Problem details
Each line below should be restated exactly, with nothing dropped.

Data excerpt
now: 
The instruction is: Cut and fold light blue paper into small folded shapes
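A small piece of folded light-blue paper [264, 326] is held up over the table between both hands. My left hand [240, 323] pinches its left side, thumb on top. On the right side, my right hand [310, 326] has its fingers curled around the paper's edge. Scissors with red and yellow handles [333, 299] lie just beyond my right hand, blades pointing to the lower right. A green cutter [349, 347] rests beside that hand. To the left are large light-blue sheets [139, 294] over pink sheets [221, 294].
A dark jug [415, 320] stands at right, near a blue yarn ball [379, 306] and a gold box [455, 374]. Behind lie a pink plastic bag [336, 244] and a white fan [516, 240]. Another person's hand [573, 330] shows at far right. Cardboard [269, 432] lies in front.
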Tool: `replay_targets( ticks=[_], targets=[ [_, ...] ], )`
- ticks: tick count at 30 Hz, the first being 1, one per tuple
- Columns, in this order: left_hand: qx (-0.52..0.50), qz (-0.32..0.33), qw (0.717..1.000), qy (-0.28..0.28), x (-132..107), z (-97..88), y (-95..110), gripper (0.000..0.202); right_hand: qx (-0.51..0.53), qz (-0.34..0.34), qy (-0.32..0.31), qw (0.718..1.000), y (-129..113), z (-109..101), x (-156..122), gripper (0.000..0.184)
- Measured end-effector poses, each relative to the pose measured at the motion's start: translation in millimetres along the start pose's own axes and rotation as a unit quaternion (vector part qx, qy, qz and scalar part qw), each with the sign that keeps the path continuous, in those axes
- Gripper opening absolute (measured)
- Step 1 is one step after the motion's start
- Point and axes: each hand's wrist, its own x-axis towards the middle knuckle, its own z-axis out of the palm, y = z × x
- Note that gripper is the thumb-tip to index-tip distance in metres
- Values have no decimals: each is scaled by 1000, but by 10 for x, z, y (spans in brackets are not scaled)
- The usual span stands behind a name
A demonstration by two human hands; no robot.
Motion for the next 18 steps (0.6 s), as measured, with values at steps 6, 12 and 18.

Result of the exercise
now: 
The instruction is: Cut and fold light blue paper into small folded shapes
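A small piece of folded light-blue paper [264, 326] is held up over the table between both hands. My left hand [240, 323] pinches its left side, thumb on top. On the right side, my right hand [310, 326] has its fingers curled around the paper's edge. Scissors with red and yellow handles [333, 299] lie just beyond my right hand, blades pointing to the lower right. A green cutter [349, 347] rests beside that hand. To the left are large light-blue sheets [139, 294] over pink sheets [221, 294].
A dark jug [415, 320] stands at right, near a blue yarn ball [379, 306] and a gold box [455, 374]. Behind lie a pink plastic bag [336, 244] and a white fan [516, 240]. Another person's hand [573, 330] shows at far right. Cardboard [269, 432] lies in front.
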Tool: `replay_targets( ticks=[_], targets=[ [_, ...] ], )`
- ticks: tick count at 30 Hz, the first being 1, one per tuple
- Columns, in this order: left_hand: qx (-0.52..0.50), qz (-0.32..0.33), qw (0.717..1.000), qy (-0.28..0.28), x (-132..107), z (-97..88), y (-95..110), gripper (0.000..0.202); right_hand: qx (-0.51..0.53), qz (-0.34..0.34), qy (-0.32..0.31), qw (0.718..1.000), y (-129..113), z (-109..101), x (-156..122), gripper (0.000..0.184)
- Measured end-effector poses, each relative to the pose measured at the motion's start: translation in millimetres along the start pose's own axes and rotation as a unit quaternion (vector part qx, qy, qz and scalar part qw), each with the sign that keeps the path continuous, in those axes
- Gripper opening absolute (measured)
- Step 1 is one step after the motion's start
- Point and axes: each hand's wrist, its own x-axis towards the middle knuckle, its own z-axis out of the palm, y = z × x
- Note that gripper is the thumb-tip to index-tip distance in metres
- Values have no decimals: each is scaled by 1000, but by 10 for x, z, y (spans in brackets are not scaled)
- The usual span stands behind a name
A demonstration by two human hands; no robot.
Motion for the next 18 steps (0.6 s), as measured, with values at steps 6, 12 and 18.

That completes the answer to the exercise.